- Prompt
Show all lines containing "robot" from the data below.

··· Dataset extract

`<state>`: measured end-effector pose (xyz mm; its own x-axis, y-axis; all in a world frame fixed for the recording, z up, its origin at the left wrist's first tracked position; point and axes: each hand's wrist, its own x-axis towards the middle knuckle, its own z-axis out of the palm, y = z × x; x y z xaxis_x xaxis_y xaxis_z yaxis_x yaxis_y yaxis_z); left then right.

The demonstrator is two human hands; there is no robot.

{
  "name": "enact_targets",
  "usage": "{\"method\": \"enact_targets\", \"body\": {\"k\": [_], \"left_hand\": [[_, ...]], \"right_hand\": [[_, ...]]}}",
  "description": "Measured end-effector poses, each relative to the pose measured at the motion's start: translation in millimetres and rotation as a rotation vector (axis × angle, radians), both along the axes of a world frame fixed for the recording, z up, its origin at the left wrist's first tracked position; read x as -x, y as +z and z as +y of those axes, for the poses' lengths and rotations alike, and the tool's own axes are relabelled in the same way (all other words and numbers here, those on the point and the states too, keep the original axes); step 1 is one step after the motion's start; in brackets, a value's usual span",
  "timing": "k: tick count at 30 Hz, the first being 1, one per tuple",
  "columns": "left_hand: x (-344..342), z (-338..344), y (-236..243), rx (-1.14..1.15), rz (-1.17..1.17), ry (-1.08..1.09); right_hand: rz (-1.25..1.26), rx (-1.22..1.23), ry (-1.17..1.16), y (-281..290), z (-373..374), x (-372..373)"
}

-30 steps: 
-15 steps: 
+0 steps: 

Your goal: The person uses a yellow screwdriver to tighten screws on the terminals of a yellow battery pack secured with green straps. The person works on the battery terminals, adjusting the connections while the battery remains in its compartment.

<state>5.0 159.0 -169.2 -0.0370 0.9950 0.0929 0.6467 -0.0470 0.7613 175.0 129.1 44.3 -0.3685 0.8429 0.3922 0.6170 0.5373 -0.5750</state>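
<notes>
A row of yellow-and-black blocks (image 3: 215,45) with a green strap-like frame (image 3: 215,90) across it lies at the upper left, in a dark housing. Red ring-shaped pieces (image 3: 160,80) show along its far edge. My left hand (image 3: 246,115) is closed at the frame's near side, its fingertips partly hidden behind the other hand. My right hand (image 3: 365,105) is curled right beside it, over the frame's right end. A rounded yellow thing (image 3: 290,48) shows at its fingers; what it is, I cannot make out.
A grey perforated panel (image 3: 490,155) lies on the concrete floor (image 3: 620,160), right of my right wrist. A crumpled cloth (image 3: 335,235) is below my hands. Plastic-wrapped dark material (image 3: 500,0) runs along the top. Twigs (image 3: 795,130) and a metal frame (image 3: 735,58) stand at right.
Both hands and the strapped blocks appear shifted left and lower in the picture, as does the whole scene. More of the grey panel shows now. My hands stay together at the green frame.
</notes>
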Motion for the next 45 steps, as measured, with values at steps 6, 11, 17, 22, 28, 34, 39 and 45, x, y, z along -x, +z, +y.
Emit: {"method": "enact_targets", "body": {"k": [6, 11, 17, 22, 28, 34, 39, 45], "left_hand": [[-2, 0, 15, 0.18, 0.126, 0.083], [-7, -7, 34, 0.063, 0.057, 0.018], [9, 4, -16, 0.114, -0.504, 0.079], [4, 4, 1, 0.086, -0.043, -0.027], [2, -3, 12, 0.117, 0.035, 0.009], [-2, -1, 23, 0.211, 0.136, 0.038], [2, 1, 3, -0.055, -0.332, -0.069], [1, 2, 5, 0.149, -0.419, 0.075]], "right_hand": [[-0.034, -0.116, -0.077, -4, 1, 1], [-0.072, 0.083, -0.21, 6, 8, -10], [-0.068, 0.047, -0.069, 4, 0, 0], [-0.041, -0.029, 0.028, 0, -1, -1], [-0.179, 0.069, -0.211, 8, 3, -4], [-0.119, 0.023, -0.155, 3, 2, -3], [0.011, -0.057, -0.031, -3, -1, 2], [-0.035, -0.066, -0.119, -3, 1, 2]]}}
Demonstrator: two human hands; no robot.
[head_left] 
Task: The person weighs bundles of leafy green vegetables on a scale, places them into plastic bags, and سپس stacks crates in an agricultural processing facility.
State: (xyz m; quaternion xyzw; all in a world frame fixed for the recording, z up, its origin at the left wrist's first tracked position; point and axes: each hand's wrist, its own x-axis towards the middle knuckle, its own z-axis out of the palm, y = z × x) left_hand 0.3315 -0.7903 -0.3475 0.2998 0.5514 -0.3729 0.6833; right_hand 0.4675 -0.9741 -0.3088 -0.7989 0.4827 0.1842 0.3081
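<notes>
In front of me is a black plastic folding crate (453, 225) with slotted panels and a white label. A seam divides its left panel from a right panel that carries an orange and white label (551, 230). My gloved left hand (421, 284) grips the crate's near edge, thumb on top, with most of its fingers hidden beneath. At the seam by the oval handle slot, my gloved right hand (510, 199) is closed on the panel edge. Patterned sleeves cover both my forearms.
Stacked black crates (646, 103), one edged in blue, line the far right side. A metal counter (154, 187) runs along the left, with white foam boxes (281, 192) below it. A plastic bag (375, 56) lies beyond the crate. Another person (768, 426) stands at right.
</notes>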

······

- Written solution
The demonstrator is two human hands; there is no robot.
Demonstrator: two human hands; no robot.

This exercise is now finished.